Lassen Sie uns von Wirtschaft reden. Zunächst von der Wirtschaft unseres Klosters. Wir lernen, sie bei sorgfältiger Arbeit losgelöst zu verwalten, ohne jedoch diese Sorge unser Leben erfüllen zu lassen. Der Traum, unseren Senf nach Russland zu verkaufen, ist ins Wasser gefallen. Der Klosterverwalter von Sept-Fons hat uns aus dieser heiklen Situation geholfen. Der Schafstall ist endlich und unser Gästetrakt immer noch im Bau. Nichts neues also. Lassen Sie uns über die Klostermauern hinaus blicken. Durch die vom Klosterleben auferlegte Losgelöstheit und durch den Kontakt mit Brüdern unterschiedlicher Horizonte, den die Fügung in unseren beiden Gemeinschaften geschaffen hat, lehrt uns das Klosterleben, die Wirklichkeit über den Schatten unseres Glockenturms hinaus wahrzunehmen. Es richtet unseren Blick auf andere, als diejenigen in unserer unmittelbaren Nachbarschaft; es lehrt uns, deren Bedürfnisse zu erkennen und ihre Lebensweise kennen zu lernen; es erweitert unsere Sorgen auf die Probleme von Personen in fernen Ländern. Da liegt meines Erachtens ein Schatz, den wir mit Ihnen teilen können.

Vor einigen Jahren hatten wir von einem Wohltäter eine Spende empfangen, die uns für einige Wochen aus der Bedrängnis geholfen hat. Wir bauten damals die Kirche und hatten große Bedürfnisse. Als ich nach Prag fuhr, nahm ich einige Gläser Marmelade aus Sept-Fons für seine Kinder mit. Ich traf seine Frau, der ich dankte. Sie sagte mir: „Wofür denn, ehrwürdiger Vater? Sie tun etwas nützliches und wir können es mit Ihnen tun. Sie brauchen uns nicht zu danken. An Sie geht unsere Anerkennung und an Gott unsere Spende.“ Sie werden sicher nicht daran zweifeln, dass diese Leute sehr enge Freunde geblieben sind. Ich würde gerne jedem von Ihnen ein Glas Marmelade bringen. Brauchen wir noch Geld? Ja! Um die Berufungen zu unterstützen, die an allen Ecken der Welt keimen, um die Kirche von Sept-Fons zu restaurieren, um die Arbeiten von Nový Dvůr abzuschließen, um die von den Brüdern benötigten Traktoren zu kaufen, um das einzurichten, was noch eingerichtet werden muss… Bezwecken meine Briefe den Erhalt von Spenden oder die Pflege freundschaftlicher Beziehungen?
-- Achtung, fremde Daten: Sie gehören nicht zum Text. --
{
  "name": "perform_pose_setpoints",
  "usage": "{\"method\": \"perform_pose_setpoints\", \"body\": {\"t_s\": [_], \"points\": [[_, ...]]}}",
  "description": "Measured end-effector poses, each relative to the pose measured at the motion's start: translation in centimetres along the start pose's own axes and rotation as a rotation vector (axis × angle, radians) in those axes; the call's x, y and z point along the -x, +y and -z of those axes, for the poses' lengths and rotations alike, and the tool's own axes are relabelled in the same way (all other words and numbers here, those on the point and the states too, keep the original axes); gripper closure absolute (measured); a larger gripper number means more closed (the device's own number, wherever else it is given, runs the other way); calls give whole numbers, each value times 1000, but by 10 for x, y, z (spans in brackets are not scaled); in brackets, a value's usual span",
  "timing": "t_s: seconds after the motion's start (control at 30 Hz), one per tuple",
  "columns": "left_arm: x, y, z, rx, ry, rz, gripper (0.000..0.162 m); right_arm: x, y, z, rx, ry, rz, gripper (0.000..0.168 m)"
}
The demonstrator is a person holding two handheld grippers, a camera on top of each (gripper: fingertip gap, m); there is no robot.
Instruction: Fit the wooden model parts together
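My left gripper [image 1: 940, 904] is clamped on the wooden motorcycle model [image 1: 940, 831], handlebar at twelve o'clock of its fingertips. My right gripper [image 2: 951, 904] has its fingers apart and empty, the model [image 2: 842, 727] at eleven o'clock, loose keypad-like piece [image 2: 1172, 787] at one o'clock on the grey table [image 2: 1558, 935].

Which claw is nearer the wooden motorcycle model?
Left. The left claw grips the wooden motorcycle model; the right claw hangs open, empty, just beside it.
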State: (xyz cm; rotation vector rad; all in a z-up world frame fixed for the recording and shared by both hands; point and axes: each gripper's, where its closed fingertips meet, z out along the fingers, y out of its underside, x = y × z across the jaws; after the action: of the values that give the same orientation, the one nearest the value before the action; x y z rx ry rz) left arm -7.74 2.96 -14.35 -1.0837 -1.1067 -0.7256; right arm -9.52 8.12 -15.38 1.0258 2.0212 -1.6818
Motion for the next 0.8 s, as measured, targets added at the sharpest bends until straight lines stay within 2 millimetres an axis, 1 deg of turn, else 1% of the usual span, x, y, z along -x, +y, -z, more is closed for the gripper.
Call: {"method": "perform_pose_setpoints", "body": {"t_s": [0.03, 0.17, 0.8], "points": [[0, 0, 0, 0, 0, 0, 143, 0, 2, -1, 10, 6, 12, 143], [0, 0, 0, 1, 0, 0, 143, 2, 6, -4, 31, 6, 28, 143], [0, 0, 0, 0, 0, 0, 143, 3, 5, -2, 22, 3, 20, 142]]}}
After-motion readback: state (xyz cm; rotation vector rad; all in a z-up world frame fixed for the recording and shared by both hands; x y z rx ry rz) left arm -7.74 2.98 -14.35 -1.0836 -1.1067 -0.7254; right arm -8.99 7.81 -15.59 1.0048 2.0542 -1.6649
Die Brüder sagen mir manchmal: „Heuchler, schreiben Sie ihnen doch, dass Sie Spenden erhalten möchten!“ Nein, ich schreibe Ihnen, um Ihr Blickfeld zu erweitern, ebenso wie Gott uns gezwungen hat, das unsere zu erweitern, um Sie für unsere Verantwortlichkeiten zu interessieren und Sie daran teilhaben zu lassen.

Wir beten für Sie und wir rechnen mit Ihrem Gebet. Und da ich weiß, dass unter unseren Freunden manche nicht gläubig sind – es freut uns sehr, dass unsere Nachrichten sie auch erreichen –, würde ich sagen: bewahren Sie uns Ihre Freundschaft und, wenn Sie die Gnade dazu haben, Ihr Gebet.